■ DESCRIPTION OF THE TASK: Reproduce all lines of the listing below in which the word "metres" occurs.

*** Opening of DATA EXTRACT ***

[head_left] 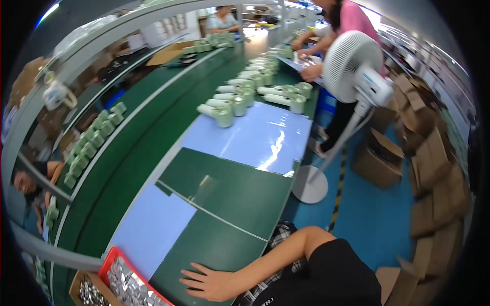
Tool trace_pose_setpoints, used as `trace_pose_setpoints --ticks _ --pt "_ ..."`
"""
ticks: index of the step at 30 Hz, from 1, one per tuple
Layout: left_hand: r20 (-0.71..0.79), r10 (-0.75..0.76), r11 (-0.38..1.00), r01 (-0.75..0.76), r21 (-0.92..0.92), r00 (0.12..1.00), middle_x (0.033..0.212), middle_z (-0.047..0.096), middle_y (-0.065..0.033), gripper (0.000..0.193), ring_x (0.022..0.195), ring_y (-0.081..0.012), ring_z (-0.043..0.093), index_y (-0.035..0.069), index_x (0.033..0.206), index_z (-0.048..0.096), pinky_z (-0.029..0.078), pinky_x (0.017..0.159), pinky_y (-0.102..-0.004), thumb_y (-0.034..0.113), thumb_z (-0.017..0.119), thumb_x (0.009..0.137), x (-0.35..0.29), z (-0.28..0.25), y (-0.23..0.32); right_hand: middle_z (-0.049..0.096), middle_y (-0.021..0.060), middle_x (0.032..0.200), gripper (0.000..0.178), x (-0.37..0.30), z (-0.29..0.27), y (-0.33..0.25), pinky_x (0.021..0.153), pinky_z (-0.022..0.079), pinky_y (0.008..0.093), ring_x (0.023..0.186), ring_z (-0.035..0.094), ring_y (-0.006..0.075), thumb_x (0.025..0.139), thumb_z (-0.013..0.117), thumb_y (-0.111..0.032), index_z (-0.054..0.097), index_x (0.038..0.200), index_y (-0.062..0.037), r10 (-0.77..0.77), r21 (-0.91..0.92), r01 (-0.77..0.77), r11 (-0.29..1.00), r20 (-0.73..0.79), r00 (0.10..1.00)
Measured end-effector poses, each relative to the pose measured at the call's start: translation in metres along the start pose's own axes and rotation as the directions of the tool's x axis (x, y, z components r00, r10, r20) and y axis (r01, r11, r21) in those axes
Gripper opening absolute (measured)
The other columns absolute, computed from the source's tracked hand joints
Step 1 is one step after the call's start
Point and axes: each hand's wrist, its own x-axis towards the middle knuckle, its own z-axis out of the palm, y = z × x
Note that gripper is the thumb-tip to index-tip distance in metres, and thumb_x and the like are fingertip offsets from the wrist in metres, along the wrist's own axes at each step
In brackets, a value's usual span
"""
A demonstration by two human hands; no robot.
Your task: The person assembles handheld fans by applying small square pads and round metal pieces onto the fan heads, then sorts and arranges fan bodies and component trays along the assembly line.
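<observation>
My right hand (pixel 214 283) lies palm down on the green worktop (pixel 204 247), its fingers spread and nothing in them. The forearm crosses from the right, out of a black sleeve. My left hand does not show. Close to the fingertips stands a red bin (pixel 113 251) full of small silvery metal pieces (pixel 127 283). Beside it a cardboard box (pixel 76 290) holds more shiny metal parts. A pale blue sheet (pixel 153 224) lies flat beyond my hand. Farther up, a larger glossy blue sheet (pixel 245 135) borders rows of pale green cylindrical housings with white tubes (pixel 223 116).
A white fan (pixel 352 66) on a round base (pixel 310 184) stands right of the bench. Cartons (pixel 377 158) line the blue floor. A person in pink (pixel 354 23) works at the far end. Left runs a green conveyor belt (pixel 127 148), with more green housings (pixel 97 138) beyond it.
</observation>
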Motion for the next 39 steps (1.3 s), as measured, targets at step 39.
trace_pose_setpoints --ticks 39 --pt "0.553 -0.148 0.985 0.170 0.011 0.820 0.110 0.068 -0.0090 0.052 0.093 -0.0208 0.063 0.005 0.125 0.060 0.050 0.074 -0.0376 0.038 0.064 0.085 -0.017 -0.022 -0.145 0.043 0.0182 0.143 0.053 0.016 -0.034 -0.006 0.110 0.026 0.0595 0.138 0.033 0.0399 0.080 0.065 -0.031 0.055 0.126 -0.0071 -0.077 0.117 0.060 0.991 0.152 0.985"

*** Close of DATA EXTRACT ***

■ RESPONSE TO THIS EXERCISE:
Measured end-effector poses, each relative to the pose measured at the call's start: translation in metres along the start pose's own axes and rotation as the directions of the tool's x axis (x, y, z components r00, r10, r20) and y axis (r01, r11, r21) in those axes
Note that gripper is the thumb-tip to index-tip distance in metres, and thumb_x and the like are fingertip offsets from the wrist in metres, along the wrist's own axes at each step

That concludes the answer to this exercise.